WORK ORDER:
Check every line in the listing below for "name". Copy the ones where it occurs.

EXERCISE INPUT:
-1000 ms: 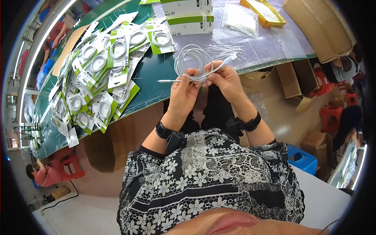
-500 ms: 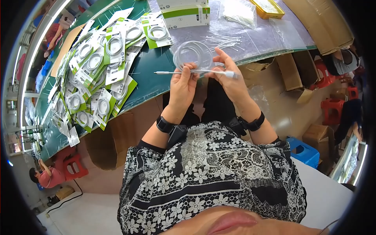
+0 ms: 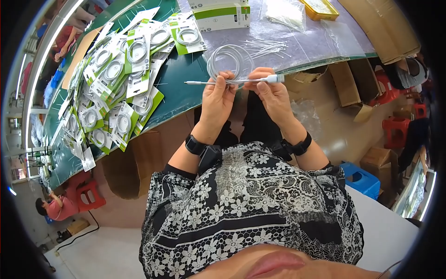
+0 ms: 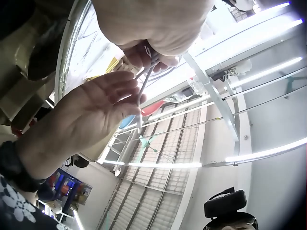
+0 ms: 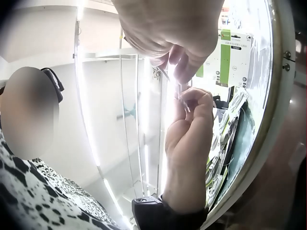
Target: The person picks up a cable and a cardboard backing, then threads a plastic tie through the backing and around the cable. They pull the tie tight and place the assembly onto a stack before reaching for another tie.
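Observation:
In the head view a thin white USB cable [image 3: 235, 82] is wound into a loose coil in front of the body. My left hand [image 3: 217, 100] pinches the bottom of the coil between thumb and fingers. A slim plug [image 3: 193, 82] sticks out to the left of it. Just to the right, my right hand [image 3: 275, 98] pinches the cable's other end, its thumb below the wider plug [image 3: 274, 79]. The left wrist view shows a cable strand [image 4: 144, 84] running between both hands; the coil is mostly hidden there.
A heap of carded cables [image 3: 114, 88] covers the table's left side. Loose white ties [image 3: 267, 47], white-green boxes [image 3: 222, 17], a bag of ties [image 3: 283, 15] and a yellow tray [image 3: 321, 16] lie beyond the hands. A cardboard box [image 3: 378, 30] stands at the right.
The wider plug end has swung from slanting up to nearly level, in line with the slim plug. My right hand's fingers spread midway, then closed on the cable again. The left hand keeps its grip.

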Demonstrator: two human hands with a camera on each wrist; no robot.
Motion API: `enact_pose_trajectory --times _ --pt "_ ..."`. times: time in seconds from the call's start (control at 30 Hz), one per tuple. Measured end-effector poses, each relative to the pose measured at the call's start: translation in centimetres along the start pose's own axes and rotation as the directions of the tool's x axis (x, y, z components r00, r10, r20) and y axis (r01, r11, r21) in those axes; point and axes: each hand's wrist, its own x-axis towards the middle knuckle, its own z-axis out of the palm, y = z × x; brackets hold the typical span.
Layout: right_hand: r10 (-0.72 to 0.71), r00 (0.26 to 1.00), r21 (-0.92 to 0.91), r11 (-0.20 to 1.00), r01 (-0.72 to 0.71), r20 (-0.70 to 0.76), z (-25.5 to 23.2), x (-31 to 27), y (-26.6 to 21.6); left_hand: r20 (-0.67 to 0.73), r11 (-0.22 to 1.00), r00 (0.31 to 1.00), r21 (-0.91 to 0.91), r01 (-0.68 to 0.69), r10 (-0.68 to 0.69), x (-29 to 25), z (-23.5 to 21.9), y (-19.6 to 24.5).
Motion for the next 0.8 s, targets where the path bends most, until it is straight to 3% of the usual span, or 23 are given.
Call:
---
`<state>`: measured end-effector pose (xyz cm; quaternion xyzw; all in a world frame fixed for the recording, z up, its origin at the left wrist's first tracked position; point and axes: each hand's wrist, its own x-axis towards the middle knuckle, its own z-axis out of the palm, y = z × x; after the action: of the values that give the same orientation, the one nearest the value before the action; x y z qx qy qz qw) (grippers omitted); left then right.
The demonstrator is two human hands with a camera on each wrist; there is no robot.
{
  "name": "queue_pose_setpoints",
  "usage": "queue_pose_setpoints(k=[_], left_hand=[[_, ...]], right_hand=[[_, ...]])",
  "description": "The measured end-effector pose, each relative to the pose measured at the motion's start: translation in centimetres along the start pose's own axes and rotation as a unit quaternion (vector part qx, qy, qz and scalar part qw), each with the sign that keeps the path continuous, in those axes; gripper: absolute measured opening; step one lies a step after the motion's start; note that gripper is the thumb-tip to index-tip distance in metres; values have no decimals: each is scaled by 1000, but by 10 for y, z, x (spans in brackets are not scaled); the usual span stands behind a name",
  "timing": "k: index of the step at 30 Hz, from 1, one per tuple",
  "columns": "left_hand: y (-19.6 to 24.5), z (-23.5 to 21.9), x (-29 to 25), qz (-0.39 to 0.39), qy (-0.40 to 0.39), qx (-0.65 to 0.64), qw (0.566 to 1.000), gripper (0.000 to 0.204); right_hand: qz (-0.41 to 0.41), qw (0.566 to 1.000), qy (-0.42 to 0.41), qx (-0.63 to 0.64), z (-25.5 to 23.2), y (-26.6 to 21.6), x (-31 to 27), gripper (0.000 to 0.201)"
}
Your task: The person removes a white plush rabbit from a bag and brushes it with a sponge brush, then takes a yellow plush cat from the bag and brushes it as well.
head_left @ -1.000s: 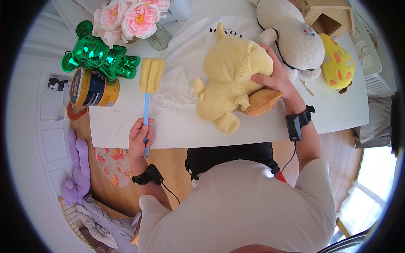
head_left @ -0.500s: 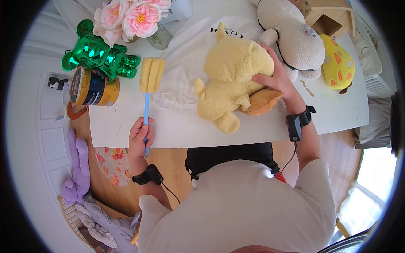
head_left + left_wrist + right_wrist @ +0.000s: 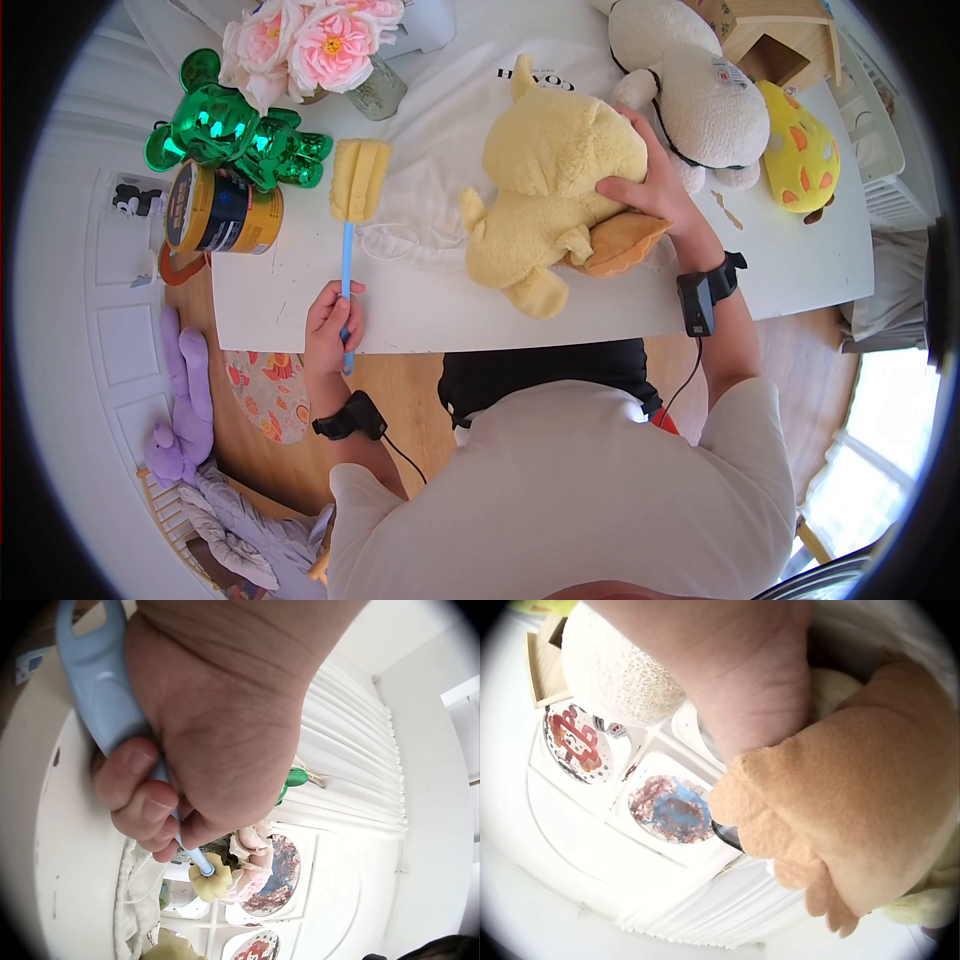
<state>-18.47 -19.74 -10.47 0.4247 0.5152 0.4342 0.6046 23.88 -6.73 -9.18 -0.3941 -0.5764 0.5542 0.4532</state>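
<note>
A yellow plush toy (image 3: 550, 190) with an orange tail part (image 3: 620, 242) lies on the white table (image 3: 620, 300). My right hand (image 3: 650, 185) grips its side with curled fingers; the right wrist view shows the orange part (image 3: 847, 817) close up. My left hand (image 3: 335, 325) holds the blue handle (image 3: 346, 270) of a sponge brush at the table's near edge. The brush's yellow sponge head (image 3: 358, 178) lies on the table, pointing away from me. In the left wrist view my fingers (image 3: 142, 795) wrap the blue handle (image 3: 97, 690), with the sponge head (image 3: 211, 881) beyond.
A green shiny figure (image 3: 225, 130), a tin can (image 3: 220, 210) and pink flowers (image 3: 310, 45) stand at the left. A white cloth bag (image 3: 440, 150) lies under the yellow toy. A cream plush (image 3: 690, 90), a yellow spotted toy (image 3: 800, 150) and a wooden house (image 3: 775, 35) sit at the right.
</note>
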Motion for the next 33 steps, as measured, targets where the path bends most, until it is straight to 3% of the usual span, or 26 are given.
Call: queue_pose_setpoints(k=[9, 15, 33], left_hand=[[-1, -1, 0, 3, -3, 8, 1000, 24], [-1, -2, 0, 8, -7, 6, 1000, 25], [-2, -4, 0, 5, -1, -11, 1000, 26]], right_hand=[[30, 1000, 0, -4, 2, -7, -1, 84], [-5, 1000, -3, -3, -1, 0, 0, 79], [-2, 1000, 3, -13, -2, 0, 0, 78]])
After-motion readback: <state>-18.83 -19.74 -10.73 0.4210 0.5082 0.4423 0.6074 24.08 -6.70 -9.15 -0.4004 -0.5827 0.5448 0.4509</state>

EXPECTED ANSWER:
  "name": "queue_pose_setpoints",
  "description": "The measured end-effector pose, each relative to the pose measured at the motion's start: translation in centimetres along the start pose's own axes and rotation as a unit quaternion (vector part qx, qy, qz and scalar part qw), each with the sign that keeps the path continuous, in those axes; gripper: absolute measured opening; step one lies a step after the motion's start; note that gripper is the thumb-tip to index-tip distance in metres; values have no decimals: each is scaled by 1000, but by 10 for y, z, x (spans in brackets are not scaled); the usual span stands behind a name",

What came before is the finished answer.